The picture shows the new growth springing up from some Cow Parsley die-back, but which is already showing autumn colours.
The year is definitely on the turn. At this point I think I’d better mention that Ptolemy was one of Alexander The Great‘s generals and when Alexander died he was given Egypt to look after. Which his family did for nearly three hundred years until butterfingers Cleopatra dropped the ball in about 30 BC. Claudius Ptolemy, on the other hand, lived a hundred years later around 60 AD. The nice thing about Claudius Ptolemy is that he sorted astronomy out, once and for all – or at least for the next 1400 years. He sorted through odd bits and pieces going back 800 years and worked it all into formulae and tables. This made the whole thing very straightforward and it became really easy to foretell eclipses, the horoscopes of the king’s family, etc.
So, it was 1400 years later, people started picking holes in Ptolemy’s work. There’s always someone, isn’t there? The fact that the earth had stood still, in the middle of the Universe, for all that time irritated some Middle Aged mathematicians and they grumpily started doing things – like making the world turn – and before you knew it, the world, very out of condition from sitting in front of the television for all that time, had been elbowed out of the middle and had to run, panting, round the outside, like any common planet without a Company gym membership.

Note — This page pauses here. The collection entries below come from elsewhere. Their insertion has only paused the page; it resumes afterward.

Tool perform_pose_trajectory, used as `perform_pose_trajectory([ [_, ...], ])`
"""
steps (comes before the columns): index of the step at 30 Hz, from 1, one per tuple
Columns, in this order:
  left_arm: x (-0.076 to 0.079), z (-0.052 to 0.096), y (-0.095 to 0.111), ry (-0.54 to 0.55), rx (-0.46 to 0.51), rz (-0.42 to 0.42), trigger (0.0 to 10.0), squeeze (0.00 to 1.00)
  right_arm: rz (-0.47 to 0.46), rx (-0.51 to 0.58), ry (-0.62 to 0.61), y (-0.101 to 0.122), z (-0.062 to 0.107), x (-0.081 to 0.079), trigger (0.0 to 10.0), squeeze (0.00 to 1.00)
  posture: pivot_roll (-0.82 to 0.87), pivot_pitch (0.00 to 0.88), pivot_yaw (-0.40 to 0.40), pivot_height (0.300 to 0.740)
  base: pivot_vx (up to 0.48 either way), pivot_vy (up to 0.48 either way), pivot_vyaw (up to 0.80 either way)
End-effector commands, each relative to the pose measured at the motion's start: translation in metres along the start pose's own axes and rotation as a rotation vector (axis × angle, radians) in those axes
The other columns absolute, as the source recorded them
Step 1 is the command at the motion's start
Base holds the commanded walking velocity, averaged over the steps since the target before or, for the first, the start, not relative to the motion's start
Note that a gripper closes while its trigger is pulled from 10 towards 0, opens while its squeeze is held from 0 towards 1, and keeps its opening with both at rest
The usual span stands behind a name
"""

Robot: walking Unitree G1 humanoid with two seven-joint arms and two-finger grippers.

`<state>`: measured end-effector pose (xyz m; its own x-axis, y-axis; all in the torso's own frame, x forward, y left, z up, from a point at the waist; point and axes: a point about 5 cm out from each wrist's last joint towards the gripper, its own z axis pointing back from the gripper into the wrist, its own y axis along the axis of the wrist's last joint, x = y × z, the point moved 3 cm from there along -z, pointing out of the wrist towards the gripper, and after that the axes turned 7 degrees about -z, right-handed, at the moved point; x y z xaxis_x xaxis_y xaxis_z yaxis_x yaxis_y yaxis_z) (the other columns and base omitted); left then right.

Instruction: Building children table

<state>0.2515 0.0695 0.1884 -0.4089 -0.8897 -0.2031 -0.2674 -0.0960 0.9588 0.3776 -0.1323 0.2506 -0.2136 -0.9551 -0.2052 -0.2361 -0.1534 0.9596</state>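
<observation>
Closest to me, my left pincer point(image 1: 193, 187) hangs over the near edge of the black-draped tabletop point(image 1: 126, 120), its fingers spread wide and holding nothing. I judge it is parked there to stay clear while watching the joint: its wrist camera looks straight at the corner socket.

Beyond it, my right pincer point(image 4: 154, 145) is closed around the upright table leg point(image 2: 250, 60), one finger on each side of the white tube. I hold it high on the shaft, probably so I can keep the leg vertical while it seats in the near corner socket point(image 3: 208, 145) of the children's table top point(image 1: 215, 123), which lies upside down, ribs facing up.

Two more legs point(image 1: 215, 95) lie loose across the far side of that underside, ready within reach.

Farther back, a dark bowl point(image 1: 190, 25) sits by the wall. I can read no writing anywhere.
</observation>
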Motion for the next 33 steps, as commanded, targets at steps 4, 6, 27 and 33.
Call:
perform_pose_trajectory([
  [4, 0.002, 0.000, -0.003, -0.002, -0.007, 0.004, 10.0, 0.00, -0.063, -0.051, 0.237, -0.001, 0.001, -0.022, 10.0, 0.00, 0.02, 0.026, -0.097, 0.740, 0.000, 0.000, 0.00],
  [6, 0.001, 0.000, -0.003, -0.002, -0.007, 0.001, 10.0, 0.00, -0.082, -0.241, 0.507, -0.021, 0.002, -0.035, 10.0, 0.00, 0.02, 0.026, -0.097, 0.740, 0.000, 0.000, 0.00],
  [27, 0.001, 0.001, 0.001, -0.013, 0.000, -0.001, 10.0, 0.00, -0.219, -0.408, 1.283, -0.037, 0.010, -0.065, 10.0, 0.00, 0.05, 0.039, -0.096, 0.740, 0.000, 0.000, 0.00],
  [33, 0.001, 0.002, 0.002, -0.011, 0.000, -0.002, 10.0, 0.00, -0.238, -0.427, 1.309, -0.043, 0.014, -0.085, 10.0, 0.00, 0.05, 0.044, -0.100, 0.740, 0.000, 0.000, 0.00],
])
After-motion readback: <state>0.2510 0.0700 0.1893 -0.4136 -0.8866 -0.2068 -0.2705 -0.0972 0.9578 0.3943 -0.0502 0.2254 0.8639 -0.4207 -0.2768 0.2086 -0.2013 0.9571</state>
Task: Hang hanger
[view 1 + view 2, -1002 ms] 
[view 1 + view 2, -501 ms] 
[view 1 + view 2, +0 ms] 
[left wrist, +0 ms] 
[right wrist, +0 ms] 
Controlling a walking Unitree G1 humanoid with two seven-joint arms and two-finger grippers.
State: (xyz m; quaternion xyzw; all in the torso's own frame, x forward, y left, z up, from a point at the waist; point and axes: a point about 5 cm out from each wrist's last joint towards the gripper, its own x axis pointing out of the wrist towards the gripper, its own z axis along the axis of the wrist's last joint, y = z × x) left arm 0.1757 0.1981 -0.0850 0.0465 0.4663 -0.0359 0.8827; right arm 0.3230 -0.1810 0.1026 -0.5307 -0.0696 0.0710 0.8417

So you see the problem don’t you. The year is definitely on the turn – but is it the year that’s turning?
You could try blowing the Dandelion and see if you get a ‘Yes’ or a ‘No’.

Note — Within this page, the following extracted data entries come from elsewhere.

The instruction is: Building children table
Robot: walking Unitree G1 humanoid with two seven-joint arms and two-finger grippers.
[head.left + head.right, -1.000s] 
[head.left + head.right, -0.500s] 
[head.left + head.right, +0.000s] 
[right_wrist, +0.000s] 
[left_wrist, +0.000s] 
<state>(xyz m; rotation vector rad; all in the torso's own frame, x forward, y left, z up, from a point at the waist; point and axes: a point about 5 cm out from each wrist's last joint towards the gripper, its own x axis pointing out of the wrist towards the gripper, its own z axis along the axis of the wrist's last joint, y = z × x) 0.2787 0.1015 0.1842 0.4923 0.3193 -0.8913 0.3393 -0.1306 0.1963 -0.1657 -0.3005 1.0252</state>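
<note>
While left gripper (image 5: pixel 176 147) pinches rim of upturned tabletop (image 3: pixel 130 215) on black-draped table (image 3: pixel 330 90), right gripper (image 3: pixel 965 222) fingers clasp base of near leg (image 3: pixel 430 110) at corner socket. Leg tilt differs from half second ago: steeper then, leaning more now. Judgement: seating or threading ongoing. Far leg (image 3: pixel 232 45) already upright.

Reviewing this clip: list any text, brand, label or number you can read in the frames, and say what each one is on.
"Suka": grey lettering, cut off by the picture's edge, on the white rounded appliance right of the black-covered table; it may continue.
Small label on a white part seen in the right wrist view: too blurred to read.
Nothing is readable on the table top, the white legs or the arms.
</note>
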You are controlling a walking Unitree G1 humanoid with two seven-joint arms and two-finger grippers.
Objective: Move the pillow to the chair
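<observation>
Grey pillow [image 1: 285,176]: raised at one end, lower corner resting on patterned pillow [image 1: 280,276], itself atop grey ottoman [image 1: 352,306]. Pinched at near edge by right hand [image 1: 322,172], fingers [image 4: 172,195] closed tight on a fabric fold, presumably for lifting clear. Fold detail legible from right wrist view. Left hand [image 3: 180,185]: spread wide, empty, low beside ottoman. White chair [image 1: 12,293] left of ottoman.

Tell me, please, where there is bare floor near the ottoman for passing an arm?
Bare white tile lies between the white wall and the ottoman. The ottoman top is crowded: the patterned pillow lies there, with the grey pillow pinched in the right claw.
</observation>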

As the countryside eases into autumn, the pace of life and growth slow down and almost all the plant life is beginning to show signs of, at least relaxing a little and in a good few cases, dying back in preparation for the over-winter doze. We do seem to have been waiting for summer for such a long time, it is quite hard to accept that there’s a chance that we’ve had all we’re going to get. Admittedly it hasn’t turned cold on us yet, but it looks as if it is – when you peer out at it from behind the safety of a window.
One of the things that happen, here on the blog, in autumn and winter, is we fill up the space with pictures of trains. There are days when autumn leaves of assorted colours take their place, but trains are our staple diet though the bare times. Over the last year, through thick and thin, sleet and snow, rain and hail, the trains have kept going. Allowing for the slings and arrows that beset any company trying to provide a public service, at around twenty to the hour, the train from Newcastle to Carlisle trundles past our house. Shortly after, usually within five or six minutes, the train from Carlisle to Newcastle grunts, groans, huffs and puffs past, climbing up the long slope that goes to make up our embankment. Over the year we’ve been here, on two occasions, the two trains have actually passed each other as they passed in front of our house.

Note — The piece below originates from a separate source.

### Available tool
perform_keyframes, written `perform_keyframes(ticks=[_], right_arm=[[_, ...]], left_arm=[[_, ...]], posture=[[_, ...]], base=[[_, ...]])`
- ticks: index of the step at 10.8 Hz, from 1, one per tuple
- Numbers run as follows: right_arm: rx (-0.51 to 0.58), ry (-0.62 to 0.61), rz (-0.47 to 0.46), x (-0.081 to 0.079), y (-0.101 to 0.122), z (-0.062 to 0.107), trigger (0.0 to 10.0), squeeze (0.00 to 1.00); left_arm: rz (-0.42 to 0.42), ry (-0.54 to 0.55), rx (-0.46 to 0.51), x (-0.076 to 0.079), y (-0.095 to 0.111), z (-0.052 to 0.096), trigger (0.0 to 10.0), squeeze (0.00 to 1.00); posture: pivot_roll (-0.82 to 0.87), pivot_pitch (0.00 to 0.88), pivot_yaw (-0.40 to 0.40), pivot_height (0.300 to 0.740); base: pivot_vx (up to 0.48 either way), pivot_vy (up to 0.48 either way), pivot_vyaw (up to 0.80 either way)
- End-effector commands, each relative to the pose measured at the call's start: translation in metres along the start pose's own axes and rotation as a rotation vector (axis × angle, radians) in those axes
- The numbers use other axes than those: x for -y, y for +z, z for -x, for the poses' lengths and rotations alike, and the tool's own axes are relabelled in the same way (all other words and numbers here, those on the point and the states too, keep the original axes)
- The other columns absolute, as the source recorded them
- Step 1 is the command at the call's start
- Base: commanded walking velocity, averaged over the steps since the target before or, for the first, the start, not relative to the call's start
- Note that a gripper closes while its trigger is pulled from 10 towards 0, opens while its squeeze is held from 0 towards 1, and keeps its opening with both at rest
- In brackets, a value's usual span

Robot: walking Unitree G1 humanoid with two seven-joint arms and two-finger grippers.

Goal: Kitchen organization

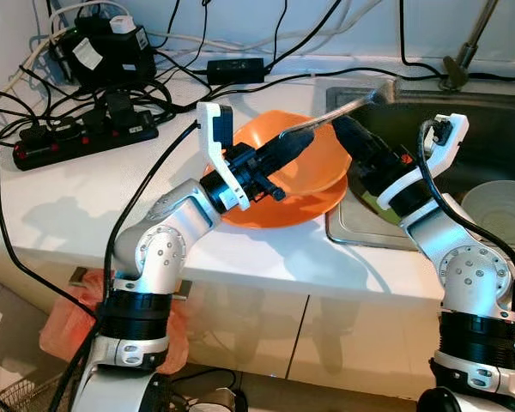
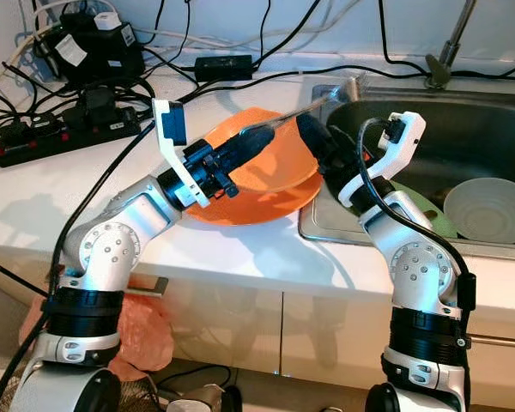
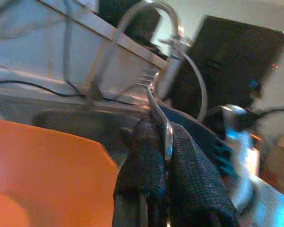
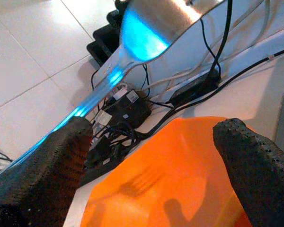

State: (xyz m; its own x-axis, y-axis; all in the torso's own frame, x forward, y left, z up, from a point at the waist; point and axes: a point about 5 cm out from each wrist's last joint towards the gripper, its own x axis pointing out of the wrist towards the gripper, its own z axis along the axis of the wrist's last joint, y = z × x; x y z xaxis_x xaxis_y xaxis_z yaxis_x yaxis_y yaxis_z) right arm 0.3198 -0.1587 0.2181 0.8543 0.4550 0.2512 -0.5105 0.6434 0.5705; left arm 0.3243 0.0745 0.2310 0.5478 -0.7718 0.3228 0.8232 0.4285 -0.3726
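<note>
Nearest, mid-frame, our left gripper (image 1: 299,142) pinches a metal fork (image 3: 157,101) by its handle, fingers closed tight, tines angled toward the sink (image 1: 498,137) at upper right. We judge it light, stiff and slippery; a mid-handle hold suits. Beside it, our right gripper (image 1: 348,137) gapes open, holding nothing, over the orange bowl (image 1: 322,167).

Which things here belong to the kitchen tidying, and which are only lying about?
In the job:
- fork, clamped in the left gripper
- right gripper, open, close to the fork
- orange dishes on the counter edge
- sink
- white bowl in the sink

Just lying about:
- power strip
- black adapter
- tap
</note>
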Motion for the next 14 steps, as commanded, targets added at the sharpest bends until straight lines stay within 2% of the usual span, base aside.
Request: perform_keyframes(ticks=[1, 2, 5, 6, 7, 9, 13, 14], right_arm=[[0.005, 0.038, 0.006, -0.006, 0.005, -0.001, 10.0, 1.00], [0.003, 0.038, 0.009, -0.005, 0.005, 0.003, 10.0, 1.00], [0.009, 0.045, -0.014, -0.005, 0.005, 0.006, 10.0, 1.00], [0.009, 0.051, -0.028, -0.007, 0.004, 0.005, 10.0, 0.91], [0.012, 0.058, -0.049, -0.008, 0.003, 0.002, 10.0, 0.00], [0.021, 0.061, -0.090, -0.009, 0.002, -0.003, 10.0, 0.00], [0.029, 0.057, -0.115, -0.010, -0.003, -0.012, 10.0, 0.00], [0.042, 0.059, -0.120, -0.010, -0.002, -0.014, 1.2, 0.00]], left_arm=[[-0.038, 0.046, 0.039, -0.006, 0.011, 0.000, 0.0, 0.00], [-0.052, 0.093, 0.062, -0.012, 0.015, 0.000, 0.0, 0.00], [-0.025, 0.036, 0.012, -0.005, 0.004, -0.003, 0.0, 0.00], [-0.017, 0.010, 0.000, -0.002, 0.000, -0.004, 0.0, 0.00], [0.002, -0.034, -0.017, 0.004, -0.005, -0.004, 0.0, 0.00], [0.028, -0.086, -0.025, 0.011, -0.006, -0.006, 0.0, 0.00], [0.059, -0.138, -0.035, 0.018, -0.007, -0.005, 0.0, 0.00], [0.065, -0.150, -0.039, 0.020, -0.007, -0.004, 0.0, 0.00]], posture=[[0.06, 0.064, 0.059, 0.740], [0.06, 0.066, 0.061, 0.740], [0.06, 0.069, 0.055, 0.740], [0.06, 0.070, 0.053, 0.740], [0.06, 0.070, 0.052, 0.740], [0.06, 0.069, 0.054, 0.740], [0.06, 0.068, 0.054, 0.740], [0.06, 0.068, 0.053, 0.740]], base=[[0.000, 0.000, 0.00], [0.000, 0.000, 0.00], [0.000, 0.000, 0.00], [0.000, 0.000, 0.00], [0.000, 0.000, 0.00], [0.000, 0.000, 0.00], [0.000, 0.000, 0.00], [0.000, 0.000, 0.00]])
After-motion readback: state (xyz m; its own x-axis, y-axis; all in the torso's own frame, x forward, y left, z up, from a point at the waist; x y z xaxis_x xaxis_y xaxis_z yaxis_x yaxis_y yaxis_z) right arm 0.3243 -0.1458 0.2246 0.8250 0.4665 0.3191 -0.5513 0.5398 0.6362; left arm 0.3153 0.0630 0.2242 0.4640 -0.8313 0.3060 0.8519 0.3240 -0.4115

Things have a habit of moving on – some might say change is inevitable, but I do get a little irritated by it all. Things change – and we hardly get a chance to find out if it’s good or bad, if we like it or we don’t (which are not always related in a simple easy to understand way) and they go and change again.
So, since I saw you last, we’ve moved house. Oh, and we’ve been on holiday. And now suddenly it’s autumn.
What is going on? Why is there no time to sit and contemplate the complexities of the situation and arrive a rational decision, instead of just leaping from one frying pan to another trying to keep out of the fire by guesswork, a little luck and trust in the randomness of fate?
Anyway, here we are in autumn and to rub it in we have toadstools all over the place. They don’t look out of place among the browns and oranges of the past-their-use-by-date leaves that the trees are littering the place with. I may have said it before but in autumn it bears repeating – Nature abhors efficiency – there, you read it here first. It really is no wonder that mankind (that includes womankind) and nature are continually at loggerheads. Nature happily wades about spilling stuff right, left and centre and humans (there that’s more inclusive) rush around behind her, trying to tidy up. We weren’t the first to develop the throw-away society you know. Admittedly nature is more into recycling than we are.
As you can see from the dilapidated state of the toadstools in the picture – I wasn’t the only one who wasn’t sure if these were Gnome Homes or Gingerbread Cottages.